> _Your instructions_
Would you print the material exactly, starting at its first line and ending at the line holding "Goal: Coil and"?

*** Information supplied ***

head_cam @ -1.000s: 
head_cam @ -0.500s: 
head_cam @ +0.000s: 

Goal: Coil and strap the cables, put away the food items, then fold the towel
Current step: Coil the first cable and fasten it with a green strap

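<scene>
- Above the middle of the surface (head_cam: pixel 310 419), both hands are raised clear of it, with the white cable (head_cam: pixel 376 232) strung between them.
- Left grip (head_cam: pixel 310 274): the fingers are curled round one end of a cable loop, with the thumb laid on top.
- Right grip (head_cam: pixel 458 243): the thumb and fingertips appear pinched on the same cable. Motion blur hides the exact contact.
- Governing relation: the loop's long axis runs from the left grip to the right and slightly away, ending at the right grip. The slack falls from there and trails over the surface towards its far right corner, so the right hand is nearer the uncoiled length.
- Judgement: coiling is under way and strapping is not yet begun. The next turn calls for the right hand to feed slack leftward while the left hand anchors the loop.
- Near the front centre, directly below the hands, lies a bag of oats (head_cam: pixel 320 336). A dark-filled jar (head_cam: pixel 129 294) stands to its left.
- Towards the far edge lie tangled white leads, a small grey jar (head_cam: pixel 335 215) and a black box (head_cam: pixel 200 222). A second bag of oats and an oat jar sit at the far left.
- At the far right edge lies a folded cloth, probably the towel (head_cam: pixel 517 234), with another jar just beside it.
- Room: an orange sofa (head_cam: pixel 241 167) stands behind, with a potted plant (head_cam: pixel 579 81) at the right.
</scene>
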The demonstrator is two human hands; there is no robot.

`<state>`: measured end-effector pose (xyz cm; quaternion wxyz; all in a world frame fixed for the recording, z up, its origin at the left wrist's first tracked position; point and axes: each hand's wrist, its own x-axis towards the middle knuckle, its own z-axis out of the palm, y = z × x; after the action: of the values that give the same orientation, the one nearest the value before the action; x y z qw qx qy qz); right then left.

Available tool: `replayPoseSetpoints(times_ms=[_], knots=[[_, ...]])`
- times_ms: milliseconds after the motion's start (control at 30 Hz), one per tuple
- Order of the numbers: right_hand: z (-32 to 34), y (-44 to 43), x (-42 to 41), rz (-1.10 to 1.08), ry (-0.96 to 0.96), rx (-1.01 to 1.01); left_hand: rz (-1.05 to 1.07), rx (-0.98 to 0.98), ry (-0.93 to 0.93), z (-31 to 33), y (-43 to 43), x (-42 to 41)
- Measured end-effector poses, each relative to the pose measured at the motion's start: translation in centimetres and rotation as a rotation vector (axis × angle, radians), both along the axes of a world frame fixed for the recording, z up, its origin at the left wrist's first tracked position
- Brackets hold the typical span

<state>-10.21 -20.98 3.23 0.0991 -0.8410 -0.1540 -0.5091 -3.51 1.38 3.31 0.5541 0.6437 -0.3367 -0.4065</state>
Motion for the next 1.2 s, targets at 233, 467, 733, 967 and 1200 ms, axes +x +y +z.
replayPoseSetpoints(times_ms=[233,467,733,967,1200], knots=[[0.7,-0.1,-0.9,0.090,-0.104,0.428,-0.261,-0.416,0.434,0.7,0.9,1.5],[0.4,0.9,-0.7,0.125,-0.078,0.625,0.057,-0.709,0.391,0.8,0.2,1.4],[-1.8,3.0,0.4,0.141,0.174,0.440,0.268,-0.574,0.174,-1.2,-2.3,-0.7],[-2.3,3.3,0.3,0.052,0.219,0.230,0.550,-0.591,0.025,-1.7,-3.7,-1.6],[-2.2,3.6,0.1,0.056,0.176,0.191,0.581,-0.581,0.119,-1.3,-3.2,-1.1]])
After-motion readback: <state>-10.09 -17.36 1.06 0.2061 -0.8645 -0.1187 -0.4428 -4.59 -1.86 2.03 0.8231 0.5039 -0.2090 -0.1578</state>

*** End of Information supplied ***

> _Output of the exercise_
head_cam @ -1.000s: 
head_cam @ -0.500s: 
head_cam @ +0.000s: 

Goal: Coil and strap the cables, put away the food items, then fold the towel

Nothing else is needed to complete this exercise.